• ACTIVITY: Reproduce exactly the lines below from the one containing "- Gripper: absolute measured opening" through the one containing "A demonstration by", including both, and nothing else.

• SOURCE DATA:
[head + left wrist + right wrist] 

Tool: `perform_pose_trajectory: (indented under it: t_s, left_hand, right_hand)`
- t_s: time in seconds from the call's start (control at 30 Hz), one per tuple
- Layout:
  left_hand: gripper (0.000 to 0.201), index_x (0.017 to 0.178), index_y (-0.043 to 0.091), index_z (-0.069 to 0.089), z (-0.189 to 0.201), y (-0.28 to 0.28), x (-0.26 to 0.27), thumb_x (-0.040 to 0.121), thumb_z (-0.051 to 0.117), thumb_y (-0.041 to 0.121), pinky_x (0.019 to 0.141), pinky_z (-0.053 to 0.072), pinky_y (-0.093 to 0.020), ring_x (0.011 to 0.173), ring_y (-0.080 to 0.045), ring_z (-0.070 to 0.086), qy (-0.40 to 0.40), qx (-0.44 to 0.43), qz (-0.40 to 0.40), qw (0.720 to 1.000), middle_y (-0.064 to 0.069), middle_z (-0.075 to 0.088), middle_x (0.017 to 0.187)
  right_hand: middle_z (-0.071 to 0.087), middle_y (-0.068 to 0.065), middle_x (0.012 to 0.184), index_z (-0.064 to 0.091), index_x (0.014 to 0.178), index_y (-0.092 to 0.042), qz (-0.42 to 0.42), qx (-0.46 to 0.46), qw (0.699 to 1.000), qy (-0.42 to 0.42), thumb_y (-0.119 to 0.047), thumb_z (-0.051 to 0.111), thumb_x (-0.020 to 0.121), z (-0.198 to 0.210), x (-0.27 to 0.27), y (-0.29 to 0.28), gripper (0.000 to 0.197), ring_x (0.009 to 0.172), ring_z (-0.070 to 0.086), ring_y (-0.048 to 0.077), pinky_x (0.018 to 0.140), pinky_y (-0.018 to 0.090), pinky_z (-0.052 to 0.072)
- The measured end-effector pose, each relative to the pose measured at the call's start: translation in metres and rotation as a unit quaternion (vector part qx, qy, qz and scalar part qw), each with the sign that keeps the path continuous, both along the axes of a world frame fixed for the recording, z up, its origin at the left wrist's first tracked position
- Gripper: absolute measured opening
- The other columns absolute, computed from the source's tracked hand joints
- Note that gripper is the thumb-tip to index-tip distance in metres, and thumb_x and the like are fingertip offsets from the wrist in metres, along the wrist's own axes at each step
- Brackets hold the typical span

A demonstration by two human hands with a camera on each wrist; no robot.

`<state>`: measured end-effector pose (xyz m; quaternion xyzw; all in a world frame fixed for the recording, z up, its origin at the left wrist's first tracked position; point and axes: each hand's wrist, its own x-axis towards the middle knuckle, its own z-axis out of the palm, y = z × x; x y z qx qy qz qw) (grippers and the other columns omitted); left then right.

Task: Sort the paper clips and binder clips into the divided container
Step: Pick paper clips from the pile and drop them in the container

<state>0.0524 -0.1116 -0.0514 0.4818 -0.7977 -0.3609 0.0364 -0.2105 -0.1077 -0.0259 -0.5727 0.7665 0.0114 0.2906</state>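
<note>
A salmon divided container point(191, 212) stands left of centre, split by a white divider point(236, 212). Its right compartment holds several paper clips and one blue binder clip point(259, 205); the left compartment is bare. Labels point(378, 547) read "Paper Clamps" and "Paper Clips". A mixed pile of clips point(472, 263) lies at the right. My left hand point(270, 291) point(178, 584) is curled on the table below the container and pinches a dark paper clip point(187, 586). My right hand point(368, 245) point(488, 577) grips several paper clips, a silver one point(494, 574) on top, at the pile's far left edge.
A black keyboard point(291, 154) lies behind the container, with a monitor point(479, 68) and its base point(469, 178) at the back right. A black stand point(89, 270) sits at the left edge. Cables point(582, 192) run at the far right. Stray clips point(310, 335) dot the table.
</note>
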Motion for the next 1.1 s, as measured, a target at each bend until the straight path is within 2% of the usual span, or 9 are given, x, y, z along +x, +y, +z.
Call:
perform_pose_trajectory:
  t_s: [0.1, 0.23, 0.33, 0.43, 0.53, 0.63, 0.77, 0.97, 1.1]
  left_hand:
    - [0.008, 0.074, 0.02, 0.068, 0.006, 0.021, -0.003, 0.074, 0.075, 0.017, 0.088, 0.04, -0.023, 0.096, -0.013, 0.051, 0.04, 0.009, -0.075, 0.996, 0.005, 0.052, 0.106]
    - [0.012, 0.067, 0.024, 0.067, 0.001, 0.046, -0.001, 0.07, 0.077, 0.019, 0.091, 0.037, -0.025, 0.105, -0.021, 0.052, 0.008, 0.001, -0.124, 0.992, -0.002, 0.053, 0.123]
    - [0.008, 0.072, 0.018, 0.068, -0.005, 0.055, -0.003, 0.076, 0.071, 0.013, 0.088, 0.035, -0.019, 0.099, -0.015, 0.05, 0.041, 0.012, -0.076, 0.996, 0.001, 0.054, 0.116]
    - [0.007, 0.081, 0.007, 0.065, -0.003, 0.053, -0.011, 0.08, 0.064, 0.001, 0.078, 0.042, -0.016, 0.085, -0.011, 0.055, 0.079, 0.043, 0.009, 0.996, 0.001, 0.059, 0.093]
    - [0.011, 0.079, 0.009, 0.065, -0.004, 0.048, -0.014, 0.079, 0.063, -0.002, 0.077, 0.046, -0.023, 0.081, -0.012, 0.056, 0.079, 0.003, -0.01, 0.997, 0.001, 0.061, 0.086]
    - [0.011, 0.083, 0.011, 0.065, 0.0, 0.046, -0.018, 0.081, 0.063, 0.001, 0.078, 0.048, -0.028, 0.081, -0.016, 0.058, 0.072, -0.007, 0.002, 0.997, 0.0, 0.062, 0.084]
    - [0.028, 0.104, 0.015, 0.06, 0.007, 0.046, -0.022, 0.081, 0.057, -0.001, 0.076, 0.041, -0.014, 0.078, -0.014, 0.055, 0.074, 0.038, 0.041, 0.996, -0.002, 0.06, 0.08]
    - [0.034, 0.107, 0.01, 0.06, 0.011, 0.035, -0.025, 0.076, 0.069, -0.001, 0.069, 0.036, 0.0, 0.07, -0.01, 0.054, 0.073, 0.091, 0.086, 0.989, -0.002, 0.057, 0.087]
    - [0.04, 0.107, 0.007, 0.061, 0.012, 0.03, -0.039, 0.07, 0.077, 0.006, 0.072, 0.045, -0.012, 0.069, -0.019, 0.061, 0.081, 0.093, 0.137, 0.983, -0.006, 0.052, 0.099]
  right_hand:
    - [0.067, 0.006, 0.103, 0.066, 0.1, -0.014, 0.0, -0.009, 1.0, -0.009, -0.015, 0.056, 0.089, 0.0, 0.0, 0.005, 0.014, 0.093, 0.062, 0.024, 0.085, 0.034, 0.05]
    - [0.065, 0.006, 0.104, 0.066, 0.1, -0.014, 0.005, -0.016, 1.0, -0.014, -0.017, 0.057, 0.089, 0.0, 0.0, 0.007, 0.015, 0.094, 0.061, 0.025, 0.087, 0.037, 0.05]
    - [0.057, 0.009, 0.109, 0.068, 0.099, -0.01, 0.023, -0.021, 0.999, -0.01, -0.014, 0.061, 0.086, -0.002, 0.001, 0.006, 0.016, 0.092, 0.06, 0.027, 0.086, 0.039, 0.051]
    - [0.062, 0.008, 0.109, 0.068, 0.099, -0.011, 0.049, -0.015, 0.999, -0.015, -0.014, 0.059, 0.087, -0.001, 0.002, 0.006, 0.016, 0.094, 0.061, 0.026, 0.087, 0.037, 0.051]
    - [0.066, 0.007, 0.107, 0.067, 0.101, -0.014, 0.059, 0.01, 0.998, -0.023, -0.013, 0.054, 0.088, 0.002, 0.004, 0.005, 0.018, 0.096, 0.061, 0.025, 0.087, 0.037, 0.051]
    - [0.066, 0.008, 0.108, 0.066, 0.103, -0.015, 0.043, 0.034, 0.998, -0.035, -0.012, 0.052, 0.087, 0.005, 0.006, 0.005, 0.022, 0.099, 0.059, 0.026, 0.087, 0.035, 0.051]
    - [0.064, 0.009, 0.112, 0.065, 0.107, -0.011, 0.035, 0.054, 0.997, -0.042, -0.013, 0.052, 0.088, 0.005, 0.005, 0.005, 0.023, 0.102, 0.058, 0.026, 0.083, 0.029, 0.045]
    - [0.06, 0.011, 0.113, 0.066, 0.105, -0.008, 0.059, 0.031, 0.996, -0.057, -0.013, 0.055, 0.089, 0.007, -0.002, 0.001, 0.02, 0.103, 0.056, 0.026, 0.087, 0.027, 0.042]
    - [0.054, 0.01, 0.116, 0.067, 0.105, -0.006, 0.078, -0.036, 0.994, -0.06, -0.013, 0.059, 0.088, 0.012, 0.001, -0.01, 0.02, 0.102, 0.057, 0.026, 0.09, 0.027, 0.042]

• WORKED SOLUTION:
- Gripper: absolute measured opening
- The other columns absolute, computed from the source's tracked hand joints
- Note that gripper is the thumb-tip to index-tip distance in metres, and thumb_x and the like are fingertip offsets from the wrist in metres, along the wrist's own axes at each step
- Brackets hold the typical span

A demonstration by two human hands with a camera on each wrist; no robot.

No additional output will be produced.